_Information supplied_
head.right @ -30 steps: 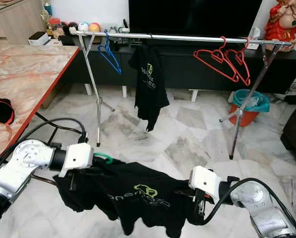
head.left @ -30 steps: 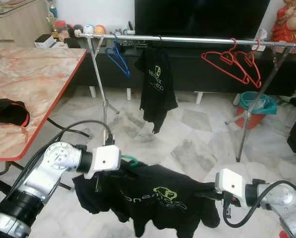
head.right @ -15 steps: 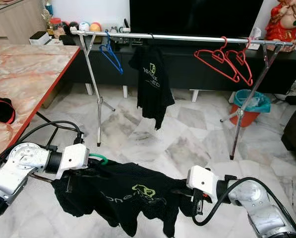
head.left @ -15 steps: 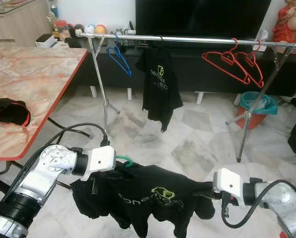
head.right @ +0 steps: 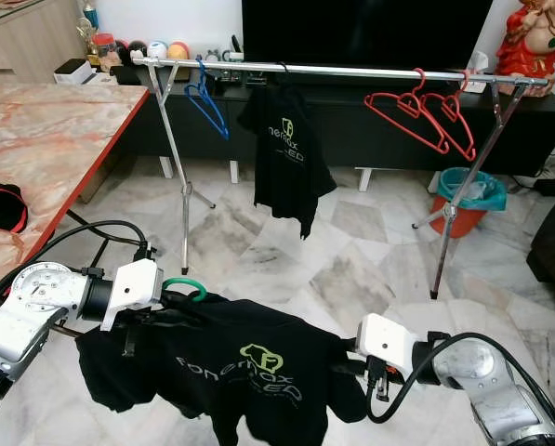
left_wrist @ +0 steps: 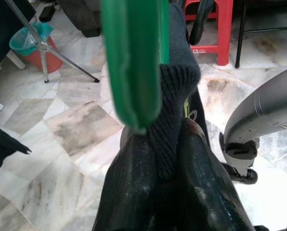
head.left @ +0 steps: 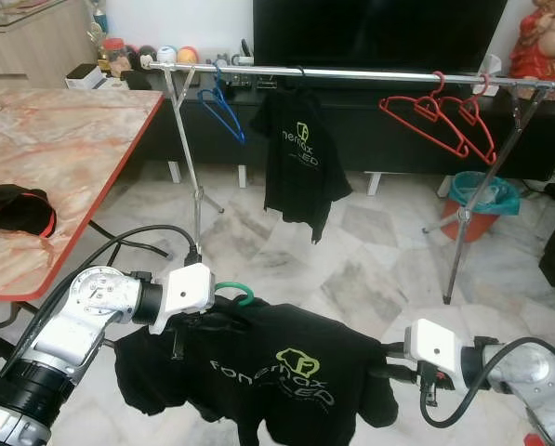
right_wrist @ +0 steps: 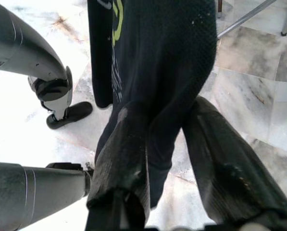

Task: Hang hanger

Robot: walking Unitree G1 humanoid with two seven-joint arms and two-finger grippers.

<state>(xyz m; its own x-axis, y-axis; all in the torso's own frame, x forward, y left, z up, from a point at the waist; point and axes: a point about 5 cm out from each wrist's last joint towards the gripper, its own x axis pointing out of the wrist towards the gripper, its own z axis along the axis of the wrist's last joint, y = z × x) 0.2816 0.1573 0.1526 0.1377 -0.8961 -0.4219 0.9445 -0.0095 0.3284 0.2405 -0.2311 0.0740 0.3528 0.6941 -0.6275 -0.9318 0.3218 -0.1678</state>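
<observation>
Low in front, between both arms: black shirt (head.left: 286, 367) on green hanger (head.left: 234, 293), held off the floor (head.left: 351, 269)
Left gripper (left_wrist: 165, 159): fingers pressed together on shirt collar, right at hanger hook
Right gripper (right_wrist: 169, 144): fingers pinching shirt's far edge
Rail (head.left: 351, 73): well beyond, by the TV (head.left: 379, 32)
On rail: blue hanger (head.left: 223, 104), second black shirt (head.left: 300, 158), two red hangers (head.left: 440, 116)
Table (head.left: 45, 158): on robot's left, dark cloth (head.left: 12, 206) on it

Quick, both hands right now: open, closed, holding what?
Left hand: closed on the collar of the black T-shirt, beside the green hanger hook.
Right hand: closed on the T-shirt's other end.
</observation>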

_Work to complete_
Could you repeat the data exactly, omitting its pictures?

_Task response_
head.right @ -30 steps: 
head.left @ -30 steps: 
head.right @ -15 steps: 
head.left @ -15 steps: 
head.right @ +0 steps: 
left_wrist @ +0 steps: 
head.left @ +0 steps: 
right_wrist @ +0 steps: 

Task: Hang hanger

Robot: walking Unitree G1 humanoid with two seven-joint arms and two-finger grippers.

<state>(xyz m; its own x-axis, y-axis; all in the torso's own frame, x forward, y left, z up, from a point at the waist; point and axes: a point about 5 cm out from each wrist's last joint towards the gripper, its own x axis pointing out of the wrist towards the gripper, its own z axis along the axis of the wrist's last joint, y = z × x) 0.2816 0.1573 0.1526 0.1377 -0.8961 -0.4219 0.9445 -0.0095 0.3284 0.2405 -0.2311 0.0740 0.3528 0.6941 -0.6275 -0.9318 0.3218 -0.1678</state>
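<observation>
Low in front, between both arms: black shirt (head.left: 286, 367) on green hanger (head.left: 234, 293), held off the floor (head.left: 351, 269)
Left gripper (left_wrist: 165, 159): fingers pressed together on shirt collar, right at hanger hook
Right gripper (right_wrist: 169, 144): fingers pinching shirt's far edge
Rail (head.left: 351, 73): well beyond, by the TV (head.left: 379, 32)
On rail: blue hanger (head.left: 223, 104), second black shirt (head.left: 300, 158), two red hangers (head.left: 440, 116)
Table (head.left: 45, 158): on robot's left, dark cloth (head.left: 12, 206) on it

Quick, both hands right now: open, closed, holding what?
Left hand: closed on the collar of the black T-shirt, beside the green hanger hook.
Right hand: closed on the T-shirt's other end.
</observation>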

This exercise is complete.